What this task involves =
Write out exactly, and only, the lines below from the line with "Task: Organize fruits" through the line with "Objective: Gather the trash"; pictures do not belong in the copy.

Dataset entries:
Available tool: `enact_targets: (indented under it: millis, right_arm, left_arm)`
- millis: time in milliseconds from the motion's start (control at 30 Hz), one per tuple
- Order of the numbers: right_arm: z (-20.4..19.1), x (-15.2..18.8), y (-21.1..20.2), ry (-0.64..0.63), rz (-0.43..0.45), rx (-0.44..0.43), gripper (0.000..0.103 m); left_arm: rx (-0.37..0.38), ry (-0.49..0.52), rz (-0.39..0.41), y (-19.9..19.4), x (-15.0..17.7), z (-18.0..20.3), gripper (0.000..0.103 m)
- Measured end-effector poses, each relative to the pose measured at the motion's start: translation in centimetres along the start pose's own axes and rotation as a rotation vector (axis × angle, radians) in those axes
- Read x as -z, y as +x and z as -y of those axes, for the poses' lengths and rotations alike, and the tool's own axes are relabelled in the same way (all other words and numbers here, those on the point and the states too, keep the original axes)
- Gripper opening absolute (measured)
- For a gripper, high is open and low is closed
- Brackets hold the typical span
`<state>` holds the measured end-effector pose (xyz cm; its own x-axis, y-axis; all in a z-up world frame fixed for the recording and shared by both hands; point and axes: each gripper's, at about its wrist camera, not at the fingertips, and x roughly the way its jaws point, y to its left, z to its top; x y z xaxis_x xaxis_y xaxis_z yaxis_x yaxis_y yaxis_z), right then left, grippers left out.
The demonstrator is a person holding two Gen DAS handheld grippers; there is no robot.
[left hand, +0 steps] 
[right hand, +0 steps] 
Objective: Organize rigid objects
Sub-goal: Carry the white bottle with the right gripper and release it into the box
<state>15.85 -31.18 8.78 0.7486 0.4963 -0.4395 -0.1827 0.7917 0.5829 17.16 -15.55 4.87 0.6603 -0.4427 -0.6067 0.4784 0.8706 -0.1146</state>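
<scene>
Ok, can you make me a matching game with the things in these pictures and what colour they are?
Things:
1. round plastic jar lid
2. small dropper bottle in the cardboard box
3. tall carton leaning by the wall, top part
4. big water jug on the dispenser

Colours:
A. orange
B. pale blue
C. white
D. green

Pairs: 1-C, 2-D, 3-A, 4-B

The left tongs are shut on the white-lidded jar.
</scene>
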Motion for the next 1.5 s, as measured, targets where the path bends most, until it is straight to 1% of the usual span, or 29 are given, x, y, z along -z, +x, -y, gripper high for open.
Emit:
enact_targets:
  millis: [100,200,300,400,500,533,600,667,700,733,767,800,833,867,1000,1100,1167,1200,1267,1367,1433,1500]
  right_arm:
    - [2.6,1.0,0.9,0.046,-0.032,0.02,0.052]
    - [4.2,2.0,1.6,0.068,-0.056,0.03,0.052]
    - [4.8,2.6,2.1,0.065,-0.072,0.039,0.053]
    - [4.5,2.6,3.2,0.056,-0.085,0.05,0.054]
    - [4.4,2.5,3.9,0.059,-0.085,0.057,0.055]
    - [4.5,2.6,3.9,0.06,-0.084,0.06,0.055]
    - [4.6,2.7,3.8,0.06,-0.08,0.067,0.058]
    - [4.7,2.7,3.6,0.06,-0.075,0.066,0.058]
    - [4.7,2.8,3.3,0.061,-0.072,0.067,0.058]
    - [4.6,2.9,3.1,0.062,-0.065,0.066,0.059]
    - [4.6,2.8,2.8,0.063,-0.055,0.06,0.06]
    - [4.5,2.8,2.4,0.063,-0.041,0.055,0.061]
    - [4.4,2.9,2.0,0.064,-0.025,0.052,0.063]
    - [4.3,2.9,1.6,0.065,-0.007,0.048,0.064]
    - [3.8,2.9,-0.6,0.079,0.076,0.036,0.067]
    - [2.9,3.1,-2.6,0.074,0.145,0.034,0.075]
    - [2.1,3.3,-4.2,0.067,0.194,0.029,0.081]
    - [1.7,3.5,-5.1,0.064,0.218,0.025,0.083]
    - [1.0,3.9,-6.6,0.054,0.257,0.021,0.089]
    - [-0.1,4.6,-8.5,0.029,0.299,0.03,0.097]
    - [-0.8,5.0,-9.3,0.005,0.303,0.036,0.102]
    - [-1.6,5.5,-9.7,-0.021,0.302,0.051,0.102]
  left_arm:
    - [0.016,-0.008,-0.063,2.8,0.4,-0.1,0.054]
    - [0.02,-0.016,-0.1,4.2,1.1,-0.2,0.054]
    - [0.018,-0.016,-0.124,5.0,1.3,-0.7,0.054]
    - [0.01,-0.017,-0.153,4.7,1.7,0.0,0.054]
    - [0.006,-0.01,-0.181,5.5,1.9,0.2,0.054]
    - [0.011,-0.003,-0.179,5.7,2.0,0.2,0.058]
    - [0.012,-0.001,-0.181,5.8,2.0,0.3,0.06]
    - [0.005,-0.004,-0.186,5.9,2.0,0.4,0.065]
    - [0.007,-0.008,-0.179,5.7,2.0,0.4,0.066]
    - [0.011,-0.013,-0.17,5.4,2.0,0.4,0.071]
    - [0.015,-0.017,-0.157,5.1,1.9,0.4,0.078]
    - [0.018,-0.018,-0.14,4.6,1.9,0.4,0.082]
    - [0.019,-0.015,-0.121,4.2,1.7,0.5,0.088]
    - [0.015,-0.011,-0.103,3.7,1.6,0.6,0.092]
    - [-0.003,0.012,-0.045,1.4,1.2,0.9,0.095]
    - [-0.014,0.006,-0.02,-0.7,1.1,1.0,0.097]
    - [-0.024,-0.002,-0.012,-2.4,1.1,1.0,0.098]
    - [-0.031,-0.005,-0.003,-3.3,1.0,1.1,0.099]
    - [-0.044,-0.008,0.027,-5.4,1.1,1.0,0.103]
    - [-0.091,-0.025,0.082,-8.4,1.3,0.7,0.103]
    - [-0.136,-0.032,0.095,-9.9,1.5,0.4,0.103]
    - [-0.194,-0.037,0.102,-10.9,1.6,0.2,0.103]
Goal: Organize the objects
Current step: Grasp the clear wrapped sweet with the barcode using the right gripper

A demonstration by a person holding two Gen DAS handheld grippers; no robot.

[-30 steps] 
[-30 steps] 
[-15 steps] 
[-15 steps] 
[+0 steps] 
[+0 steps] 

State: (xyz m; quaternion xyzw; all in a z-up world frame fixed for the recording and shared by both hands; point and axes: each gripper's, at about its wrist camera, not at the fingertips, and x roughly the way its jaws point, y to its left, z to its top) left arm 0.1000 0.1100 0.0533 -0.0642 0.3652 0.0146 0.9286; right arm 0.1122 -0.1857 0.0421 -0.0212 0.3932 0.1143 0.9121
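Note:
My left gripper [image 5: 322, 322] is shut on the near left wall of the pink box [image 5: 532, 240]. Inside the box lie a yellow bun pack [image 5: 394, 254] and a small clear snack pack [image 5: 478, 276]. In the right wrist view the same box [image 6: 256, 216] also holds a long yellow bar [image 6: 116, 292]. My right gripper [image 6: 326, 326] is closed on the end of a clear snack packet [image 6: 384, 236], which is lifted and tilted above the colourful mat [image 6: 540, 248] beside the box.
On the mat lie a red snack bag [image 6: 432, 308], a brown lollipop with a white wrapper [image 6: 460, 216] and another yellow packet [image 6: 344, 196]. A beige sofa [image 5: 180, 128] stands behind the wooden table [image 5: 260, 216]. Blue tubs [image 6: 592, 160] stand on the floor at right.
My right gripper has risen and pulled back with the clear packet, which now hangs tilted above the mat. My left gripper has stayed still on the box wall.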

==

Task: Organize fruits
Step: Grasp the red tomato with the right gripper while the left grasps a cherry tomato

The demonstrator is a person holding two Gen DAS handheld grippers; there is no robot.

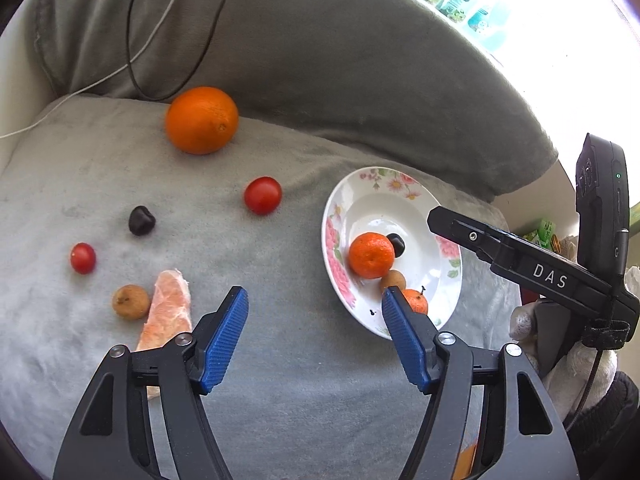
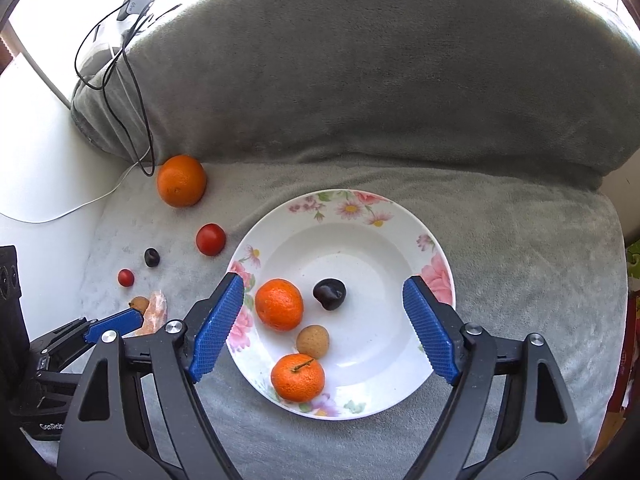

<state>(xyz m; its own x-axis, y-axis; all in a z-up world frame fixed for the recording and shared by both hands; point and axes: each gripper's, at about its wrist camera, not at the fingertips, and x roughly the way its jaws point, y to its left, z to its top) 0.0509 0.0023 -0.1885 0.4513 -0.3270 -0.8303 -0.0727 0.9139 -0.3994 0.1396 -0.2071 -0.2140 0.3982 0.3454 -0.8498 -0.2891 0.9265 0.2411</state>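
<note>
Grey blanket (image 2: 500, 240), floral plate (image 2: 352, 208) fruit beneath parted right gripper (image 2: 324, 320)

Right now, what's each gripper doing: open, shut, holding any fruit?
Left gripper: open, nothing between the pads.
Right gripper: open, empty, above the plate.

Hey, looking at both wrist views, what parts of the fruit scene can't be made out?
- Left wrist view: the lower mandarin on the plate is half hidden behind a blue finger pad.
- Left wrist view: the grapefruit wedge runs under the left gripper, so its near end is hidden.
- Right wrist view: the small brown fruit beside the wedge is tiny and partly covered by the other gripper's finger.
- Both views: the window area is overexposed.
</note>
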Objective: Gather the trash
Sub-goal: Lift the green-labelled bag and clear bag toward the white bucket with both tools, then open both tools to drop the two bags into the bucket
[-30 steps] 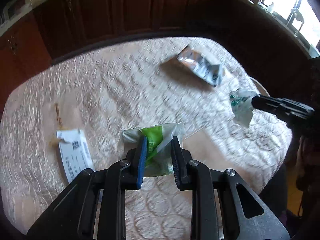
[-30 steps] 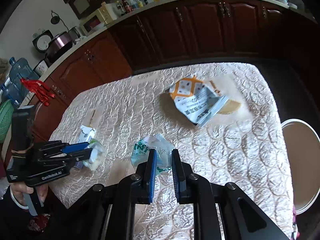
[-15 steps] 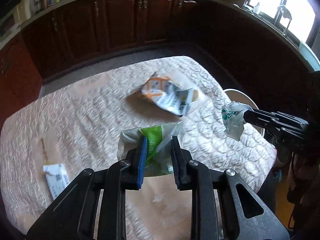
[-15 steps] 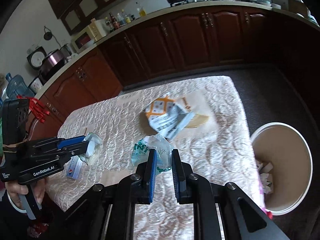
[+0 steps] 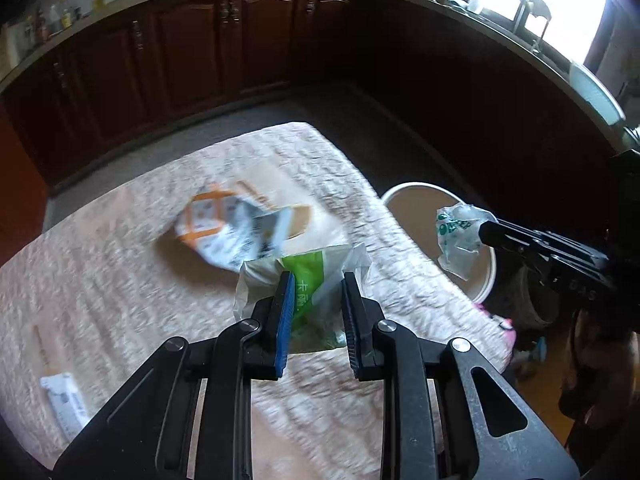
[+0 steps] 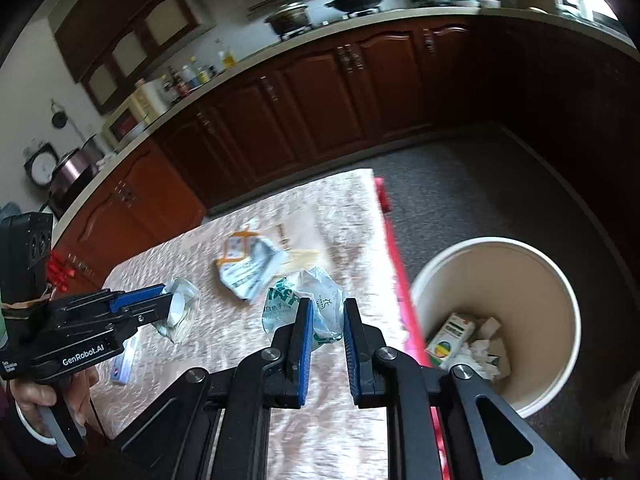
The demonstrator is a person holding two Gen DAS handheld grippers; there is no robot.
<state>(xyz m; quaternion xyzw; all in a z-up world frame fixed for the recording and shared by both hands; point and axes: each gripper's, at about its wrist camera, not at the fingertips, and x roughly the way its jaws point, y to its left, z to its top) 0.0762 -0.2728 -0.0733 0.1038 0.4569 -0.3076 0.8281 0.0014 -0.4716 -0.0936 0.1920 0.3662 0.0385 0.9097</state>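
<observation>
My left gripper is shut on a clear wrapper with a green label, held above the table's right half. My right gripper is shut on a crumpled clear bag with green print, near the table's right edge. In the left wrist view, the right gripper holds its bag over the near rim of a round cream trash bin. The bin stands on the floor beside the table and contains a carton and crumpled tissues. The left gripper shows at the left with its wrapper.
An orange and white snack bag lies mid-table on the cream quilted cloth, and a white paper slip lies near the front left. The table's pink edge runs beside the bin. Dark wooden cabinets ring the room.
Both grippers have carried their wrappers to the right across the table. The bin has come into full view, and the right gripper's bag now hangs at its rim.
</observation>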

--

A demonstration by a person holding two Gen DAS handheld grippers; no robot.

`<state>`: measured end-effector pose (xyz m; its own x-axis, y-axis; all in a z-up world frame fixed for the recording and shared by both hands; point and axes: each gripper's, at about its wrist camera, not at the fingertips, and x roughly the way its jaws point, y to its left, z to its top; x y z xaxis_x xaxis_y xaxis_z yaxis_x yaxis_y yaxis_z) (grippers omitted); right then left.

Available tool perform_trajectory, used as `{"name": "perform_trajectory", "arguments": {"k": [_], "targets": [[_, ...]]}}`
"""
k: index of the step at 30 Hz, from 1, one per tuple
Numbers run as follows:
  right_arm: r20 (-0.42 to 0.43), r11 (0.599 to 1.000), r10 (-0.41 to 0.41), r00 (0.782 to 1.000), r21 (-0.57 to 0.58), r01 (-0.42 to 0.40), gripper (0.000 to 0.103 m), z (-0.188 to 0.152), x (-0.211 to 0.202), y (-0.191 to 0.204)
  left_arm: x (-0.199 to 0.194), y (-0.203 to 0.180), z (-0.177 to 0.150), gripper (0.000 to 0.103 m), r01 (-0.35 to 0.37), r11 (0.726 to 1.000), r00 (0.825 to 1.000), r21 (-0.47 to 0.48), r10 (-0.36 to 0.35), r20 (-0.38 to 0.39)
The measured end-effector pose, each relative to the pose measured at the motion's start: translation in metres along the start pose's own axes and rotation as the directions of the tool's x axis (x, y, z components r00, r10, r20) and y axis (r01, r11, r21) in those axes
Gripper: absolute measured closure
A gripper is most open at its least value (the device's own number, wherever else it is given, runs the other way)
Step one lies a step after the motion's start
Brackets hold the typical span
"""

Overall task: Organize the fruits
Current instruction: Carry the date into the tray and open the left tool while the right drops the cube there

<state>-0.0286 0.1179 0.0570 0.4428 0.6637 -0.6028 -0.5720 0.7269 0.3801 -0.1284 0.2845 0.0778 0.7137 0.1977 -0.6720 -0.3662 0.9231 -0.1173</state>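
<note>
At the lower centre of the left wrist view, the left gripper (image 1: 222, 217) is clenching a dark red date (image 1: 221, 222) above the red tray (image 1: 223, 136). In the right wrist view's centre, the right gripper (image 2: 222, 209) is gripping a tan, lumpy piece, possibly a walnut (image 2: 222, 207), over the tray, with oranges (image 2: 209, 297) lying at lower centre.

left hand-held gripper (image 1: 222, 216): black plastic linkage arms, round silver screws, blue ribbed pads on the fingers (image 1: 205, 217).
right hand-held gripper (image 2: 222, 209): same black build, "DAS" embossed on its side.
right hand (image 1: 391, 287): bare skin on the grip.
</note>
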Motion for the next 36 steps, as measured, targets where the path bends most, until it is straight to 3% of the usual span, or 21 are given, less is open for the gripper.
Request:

Problem solution =
Task: Organize fruits
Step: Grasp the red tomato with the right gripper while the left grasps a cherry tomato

The demonstrator is a person holding two Gen DAS handheld grippers; there is no robot.


<state>(xyz m; its own x-axis, y-axis; all in a z-up world frame fixed for the recording and shared by both hands; point and axes: each gripper's, at about its wrist camera, not at the fingertips, and x roughly the way its jaws point, y to its left, z to its top) 0.0509 0.0023 -0.1885 0.4513 -0.3270 -0.8303 -0.0727 0.9139 -0.3994 0.1396 -0.2071 -0.2140 0.3982 0.3454 -0.8498 -0.2891 0.9265 0.2411</state>
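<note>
Grey blanket (image 2: 500, 240), floral plate (image 2: 352, 208) fruit beneath parted right gripper (image 2: 324, 320)

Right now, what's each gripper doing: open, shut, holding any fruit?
Left gripper: open, nothing between the pads.
Right gripper: open, empty, above the plate.

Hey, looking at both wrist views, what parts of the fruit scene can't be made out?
- Left wrist view: the lower mandarin on the plate is half hidden behind a blue finger pad.
- Left wrist view: the grapefruit wedge runs under the left gripper, so its near end is hidden.
- Right wrist view: the small brown fruit beside the wedge is tiny and partly covered by the other gripper's finger.
- Both views: the window area is overexposed.
</note>
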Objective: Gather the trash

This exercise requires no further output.